REQUIREMENT: Return the data below exactly, but only from the line containing "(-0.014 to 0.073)" through the line containing "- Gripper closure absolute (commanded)", with both of those lines included.

[Extracted data entries]
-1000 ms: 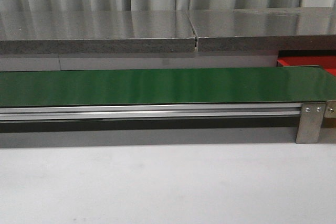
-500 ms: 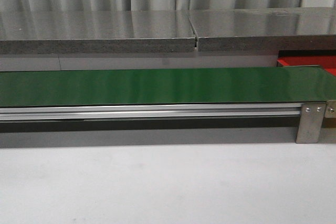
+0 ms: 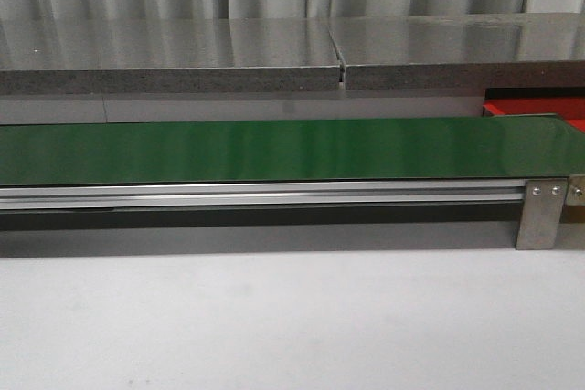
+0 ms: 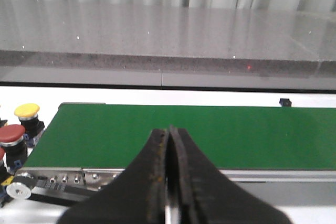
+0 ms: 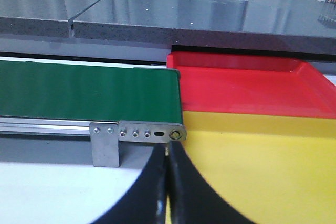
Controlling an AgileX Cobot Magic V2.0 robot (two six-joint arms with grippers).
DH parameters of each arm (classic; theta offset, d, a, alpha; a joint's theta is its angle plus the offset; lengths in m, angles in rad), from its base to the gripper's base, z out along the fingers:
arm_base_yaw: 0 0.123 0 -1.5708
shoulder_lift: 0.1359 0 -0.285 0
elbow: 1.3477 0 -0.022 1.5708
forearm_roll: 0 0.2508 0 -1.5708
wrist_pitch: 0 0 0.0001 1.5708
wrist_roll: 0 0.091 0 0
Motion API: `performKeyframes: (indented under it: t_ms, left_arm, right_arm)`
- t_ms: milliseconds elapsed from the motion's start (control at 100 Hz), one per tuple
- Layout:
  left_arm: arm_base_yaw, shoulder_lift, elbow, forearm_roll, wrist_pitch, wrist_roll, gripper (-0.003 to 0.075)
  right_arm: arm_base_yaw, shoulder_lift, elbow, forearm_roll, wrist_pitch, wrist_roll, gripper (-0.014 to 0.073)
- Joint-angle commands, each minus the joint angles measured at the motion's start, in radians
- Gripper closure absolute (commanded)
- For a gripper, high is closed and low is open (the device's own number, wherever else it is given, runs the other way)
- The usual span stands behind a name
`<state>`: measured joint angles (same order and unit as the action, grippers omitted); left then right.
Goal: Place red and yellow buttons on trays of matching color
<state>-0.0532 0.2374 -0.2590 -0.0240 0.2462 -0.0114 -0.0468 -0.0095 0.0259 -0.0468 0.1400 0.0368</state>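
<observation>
In the left wrist view, a yellow-capped button (image 4: 27, 110) and a red-capped button (image 4: 11, 134) stand beside the end of the green belt (image 4: 184, 135); another red cap shows at the frame edge. My left gripper (image 4: 168, 132) is shut and empty, before the belt's near side. In the right wrist view, a red tray (image 5: 247, 85) and a yellow tray (image 5: 262, 166) lie side by side past the belt's other end. My right gripper (image 5: 168, 148) is shut and empty, at the yellow tray's corner. The front view shows only a corner of the red tray (image 3: 548, 109) and no gripper.
The green belt (image 3: 274, 148) runs across the front view on an aluminium rail (image 3: 265, 194) with a metal end bracket (image 3: 539, 215). A grey stone ledge (image 3: 274, 57) runs behind it. White table (image 3: 292, 317) lies in front.
</observation>
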Motion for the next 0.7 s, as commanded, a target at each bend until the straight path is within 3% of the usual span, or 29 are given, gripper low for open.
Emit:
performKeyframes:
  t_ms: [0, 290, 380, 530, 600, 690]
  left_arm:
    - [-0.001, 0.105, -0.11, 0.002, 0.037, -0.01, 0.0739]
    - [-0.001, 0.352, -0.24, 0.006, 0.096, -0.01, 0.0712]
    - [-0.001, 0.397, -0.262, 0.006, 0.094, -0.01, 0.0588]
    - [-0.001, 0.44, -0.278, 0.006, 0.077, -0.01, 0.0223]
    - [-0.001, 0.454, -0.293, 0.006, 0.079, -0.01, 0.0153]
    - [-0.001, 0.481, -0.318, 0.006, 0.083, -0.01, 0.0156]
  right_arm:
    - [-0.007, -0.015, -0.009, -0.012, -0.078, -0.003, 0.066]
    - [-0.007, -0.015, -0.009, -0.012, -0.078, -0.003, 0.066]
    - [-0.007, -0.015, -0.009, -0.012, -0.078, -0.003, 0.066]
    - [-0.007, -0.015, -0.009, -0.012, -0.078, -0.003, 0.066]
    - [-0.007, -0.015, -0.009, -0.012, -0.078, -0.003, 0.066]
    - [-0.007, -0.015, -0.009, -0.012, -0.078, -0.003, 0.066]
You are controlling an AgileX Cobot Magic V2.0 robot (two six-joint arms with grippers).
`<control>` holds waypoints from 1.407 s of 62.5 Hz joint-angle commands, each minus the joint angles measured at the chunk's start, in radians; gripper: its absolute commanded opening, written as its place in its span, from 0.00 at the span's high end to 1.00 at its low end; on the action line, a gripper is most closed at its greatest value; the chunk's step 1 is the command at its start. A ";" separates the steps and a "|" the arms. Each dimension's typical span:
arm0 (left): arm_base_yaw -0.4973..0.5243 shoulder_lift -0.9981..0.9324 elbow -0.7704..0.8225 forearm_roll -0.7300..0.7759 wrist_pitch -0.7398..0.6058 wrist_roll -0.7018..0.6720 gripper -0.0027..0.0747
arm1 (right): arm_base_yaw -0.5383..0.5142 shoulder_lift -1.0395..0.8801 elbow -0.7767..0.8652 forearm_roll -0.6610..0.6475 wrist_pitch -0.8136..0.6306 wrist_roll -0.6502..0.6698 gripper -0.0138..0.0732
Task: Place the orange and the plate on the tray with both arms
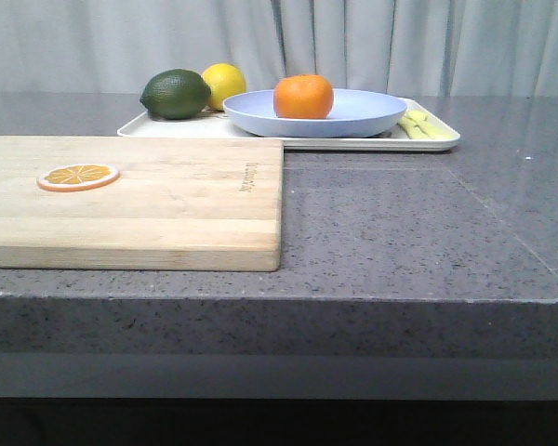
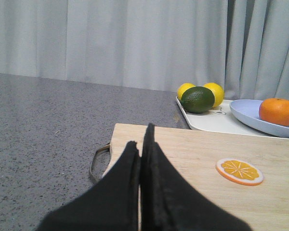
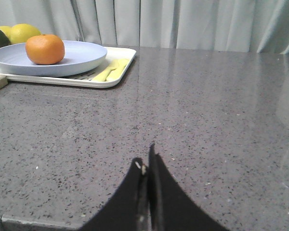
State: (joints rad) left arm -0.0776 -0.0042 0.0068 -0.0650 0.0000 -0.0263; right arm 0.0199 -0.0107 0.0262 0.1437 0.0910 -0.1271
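The orange (image 1: 303,97) sits in the pale lavender-blue plate (image 1: 372,113), and the plate rests on the white tray (image 1: 437,141) at the back of the counter. They also show in the left wrist view, the orange (image 2: 277,111) in the plate (image 2: 250,115) on the tray (image 2: 209,121), and in the right wrist view, the orange (image 3: 45,49), the plate (image 3: 82,57) and the tray (image 3: 120,72). My left gripper (image 2: 140,144) is shut and empty over the near end of the cutting board. My right gripper (image 3: 147,161) is shut and empty over bare counter, far from the tray. Neither gripper shows in the front view.
A wooden cutting board (image 1: 167,200) with an orange slice (image 1: 78,176) lies at front left, touching the tray's front edge. A green lime (image 1: 176,94) and a yellow lemon (image 1: 225,84) sit on the tray's left end. Pale yellow cutlery (image 1: 418,124) lies at its right end.
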 commanded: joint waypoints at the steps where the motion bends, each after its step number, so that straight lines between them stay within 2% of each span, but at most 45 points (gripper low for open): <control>1: 0.003 -0.017 0.028 -0.008 -0.077 -0.010 0.99 | 0.023 -0.019 -0.024 -0.001 -0.091 -0.013 0.92; 8: 0.003 -0.017 0.028 -0.008 -0.077 -0.010 0.99 | 0.053 -0.019 -0.024 -0.001 -0.091 -0.013 0.92; 44: 0.003 -0.017 0.028 -0.008 -0.077 -0.010 0.99 | 0.052 -0.019 -0.024 -0.003 -0.091 -0.013 0.92; 48: 0.003 -0.017 0.028 -0.008 -0.077 -0.010 0.99 | 0.045 -0.019 -0.024 -0.041 -0.098 0.031 0.92; 53: 0.003 -0.017 0.028 -0.008 -0.077 -0.010 0.99 | 0.023 -0.019 -0.024 -0.144 -0.098 0.176 0.92; 59: 0.003 -0.017 0.028 -0.008 -0.077 -0.010 0.99 | -0.016 -0.019 -0.024 -0.232 -0.098 0.277 0.92; 88: 0.003 -0.017 0.028 -0.008 -0.077 -0.010 0.99 | -0.038 -0.019 -0.024 -0.227 -0.156 0.281 0.92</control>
State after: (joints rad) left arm -0.0776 -0.0042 0.0068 -0.0650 0.0000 -0.0263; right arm -0.0131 -0.0107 0.0262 -0.0753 0.0282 0.1495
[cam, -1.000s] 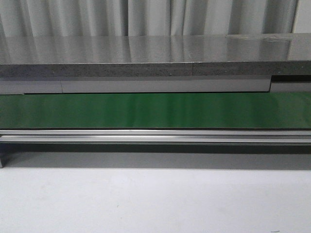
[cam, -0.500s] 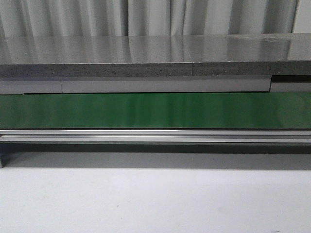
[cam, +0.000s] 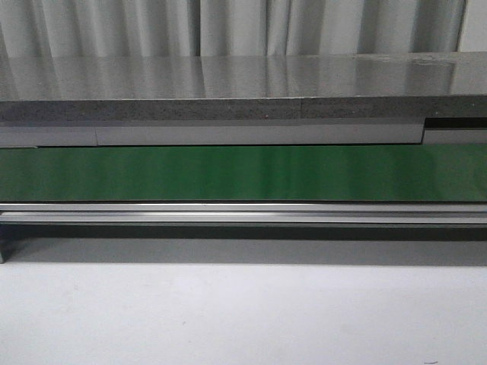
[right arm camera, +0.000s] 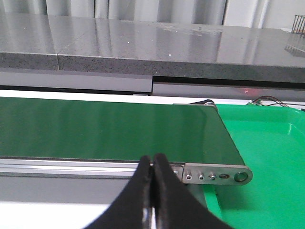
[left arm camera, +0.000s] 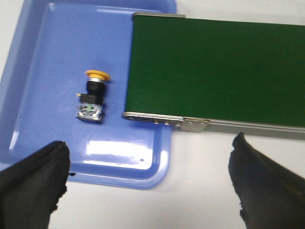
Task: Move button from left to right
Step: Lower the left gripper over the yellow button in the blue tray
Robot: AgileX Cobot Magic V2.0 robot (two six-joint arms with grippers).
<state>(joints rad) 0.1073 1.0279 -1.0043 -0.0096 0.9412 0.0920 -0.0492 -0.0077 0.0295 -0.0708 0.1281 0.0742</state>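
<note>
The button (left arm camera: 92, 98) lies on its side in a blue tray (left arm camera: 38, 62), its orange-yellow cap pointing away from the left hand (left arm camera: 150, 183) and its black body, with small coloured marks on the end, nearer to it. It sits apart from the tray's walls, near the end of the green conveyor belt (left arm camera: 214, 71), whose end reaches over the tray's edge.

The left hand hangs above the near rim of the tray with its two black fingers (left arm camera: 33, 183) spread wide — nothing is between them. One finger is over the tray's near corner, the other over the white tabletop (left arm camera: 200, 191) beside the belt's metal side rail (left arm camera: 190, 124). The button lies ahead of the hand, closer to the finger over the tray, and touches neither.

The right hand (right arm camera: 152, 179) has its two dark fingers (right arm camera: 140, 191) pressed together tip to tip, with nothing gripped. Just beyond its tips runs the belt's metal side rail, ending in a bracket with small holes (right arm camera: 217, 177). Past that end, off to one side of the hand, lies a green tray (right arm camera: 267, 157).

In the front view the green belt (cam: 243, 173) runs across the whole width below a grey stone-like counter (cam: 228, 91) — neither hand nor the button shows there
</note>
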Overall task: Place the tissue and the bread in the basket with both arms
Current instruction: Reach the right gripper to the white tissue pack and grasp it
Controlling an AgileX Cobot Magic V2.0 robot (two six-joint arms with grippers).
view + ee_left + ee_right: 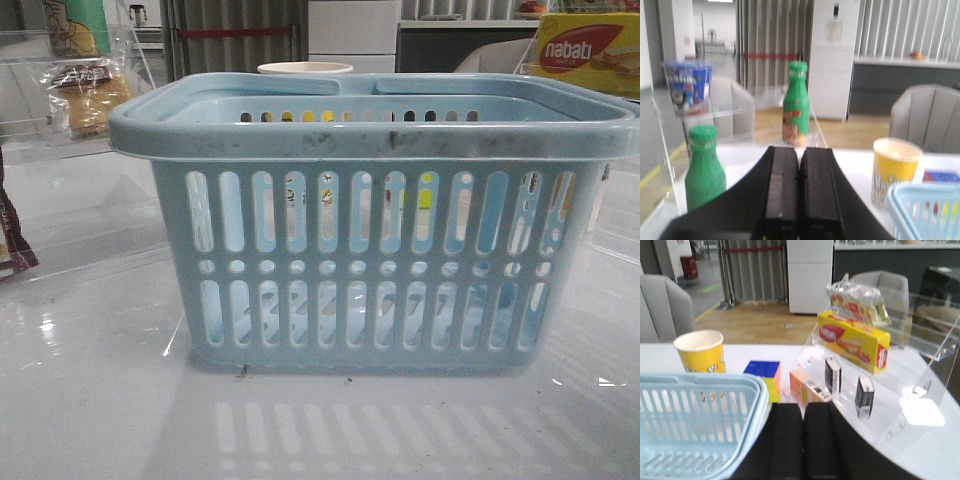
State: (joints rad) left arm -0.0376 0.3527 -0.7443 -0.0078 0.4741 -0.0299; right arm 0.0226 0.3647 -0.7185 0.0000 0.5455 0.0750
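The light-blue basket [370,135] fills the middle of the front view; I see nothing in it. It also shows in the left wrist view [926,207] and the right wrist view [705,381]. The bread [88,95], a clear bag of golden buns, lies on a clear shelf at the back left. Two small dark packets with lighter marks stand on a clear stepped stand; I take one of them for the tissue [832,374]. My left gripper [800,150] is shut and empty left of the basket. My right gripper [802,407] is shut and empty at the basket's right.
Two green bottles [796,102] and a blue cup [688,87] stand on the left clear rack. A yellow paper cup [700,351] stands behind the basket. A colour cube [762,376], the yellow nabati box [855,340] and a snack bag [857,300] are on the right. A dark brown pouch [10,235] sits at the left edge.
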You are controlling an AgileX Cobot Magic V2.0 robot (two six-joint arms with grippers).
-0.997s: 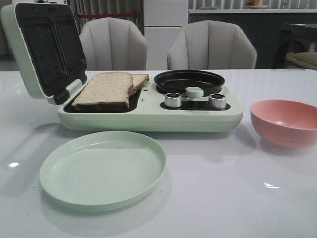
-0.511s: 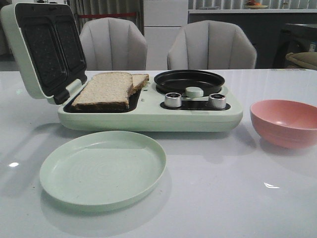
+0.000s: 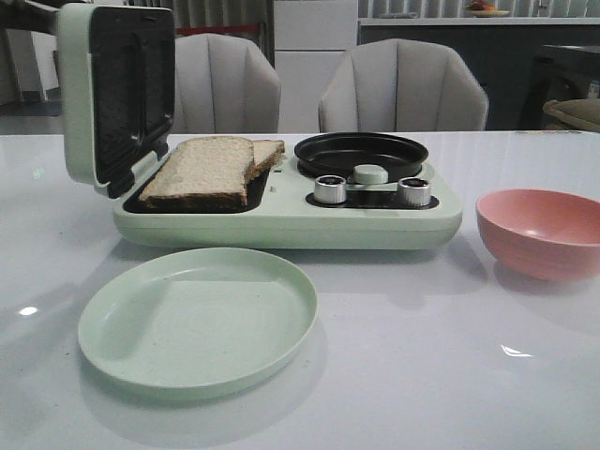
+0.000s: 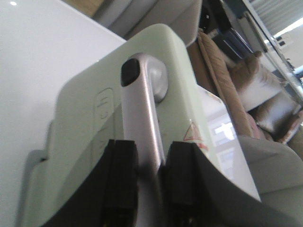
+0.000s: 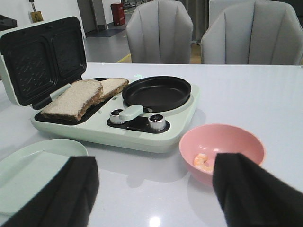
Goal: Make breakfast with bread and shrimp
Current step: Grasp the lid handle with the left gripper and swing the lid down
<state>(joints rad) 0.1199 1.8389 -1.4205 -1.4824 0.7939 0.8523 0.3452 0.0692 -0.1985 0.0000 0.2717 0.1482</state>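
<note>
Two slices of bread lie overlapping in the open sandwich maker's left tray, the front one (image 3: pixel 202 171) (image 5: pixel 73 98) partly covering the back one (image 3: pixel 269 150) (image 5: pixel 112 86). A shrimp (image 5: pixel 202 161) lies in the pink bowl (image 5: pixel 222 142) (image 3: pixel 539 230). My left gripper (image 4: pixel 150 161) is shut on the silver handle (image 4: pixel 142 104) on the back of the maker's green lid (image 4: pixel 85 142) (image 3: pixel 117 94), which stands nearly upright. My right gripper (image 5: pixel 154 189) is open above the table, between the bowl and the plate. Neither gripper shows in the front view.
A pale green plate (image 3: pixel 197 319) sits in front of the sandwich maker (image 3: pixel 375 220). A round black pan (image 3: pixel 361 153) and two silver knobs (image 3: pixel 328 188) occupy the maker's right half. Two grey chairs (image 3: pixel 403 84) stand behind the table.
The lid has swung up from leaning back to nearly vertical, over the last half second. Bread, plate and bowl have not moved.
</note>
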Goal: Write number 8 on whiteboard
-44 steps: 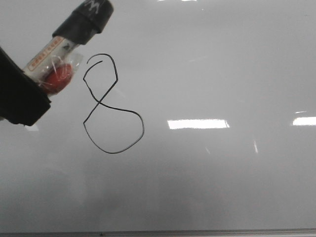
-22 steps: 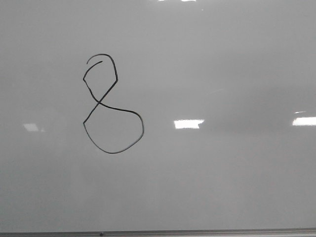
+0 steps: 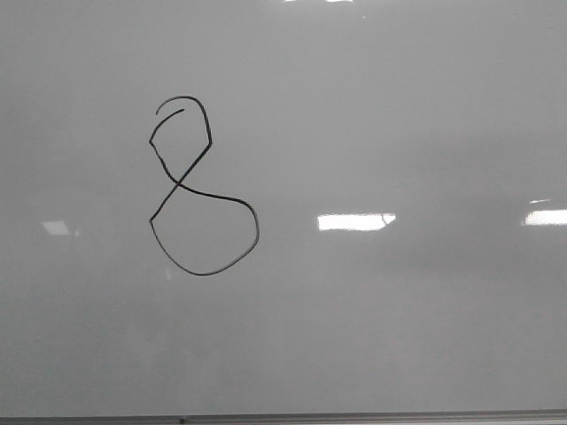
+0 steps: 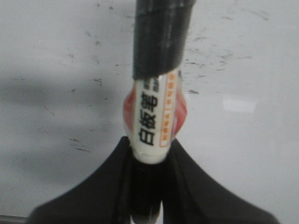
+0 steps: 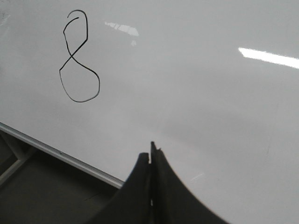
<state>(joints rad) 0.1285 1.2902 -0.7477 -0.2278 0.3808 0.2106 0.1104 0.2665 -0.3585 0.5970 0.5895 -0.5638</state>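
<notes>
One number 8 [image 3: 190,190] sits left of centre on your whiteboard [image 3: 399,336], your left pincer [image 4: 149,161] gripping a marker [image 4: 156,93], your right pincer [image 5: 150,161] clenched empty.

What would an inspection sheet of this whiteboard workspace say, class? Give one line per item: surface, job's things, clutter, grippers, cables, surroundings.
Surface: the whiteboard is glossy pale grey, with bright rectangular light reflections and a thin metal bottom edge.
Job's things: the number 8 is drawn in thin black line, small angular upper loop, larger rounded lower loop. A marker with a black cap and printed label is present.
Clutter: faint dark specks and smudges on the surface in the left wrist view.
Grippers: the left gripper is shut on the marker; the right gripper is shut, holding nothing.
Cables: nothing seen.
Surroundings: dark area below the board's edge in the right wrist view.
</notes>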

RESULT:
  right_arm: arm_base_yaw, shoulder_lift, elbow, forearm_roll, wrist_pitch, wrist_roll, gripper (-0.014 to 0.073)
- Joint-angle commands, each minus the joint angles measured at the motion's start, in radians
- Gripper closure absolute (commanded)

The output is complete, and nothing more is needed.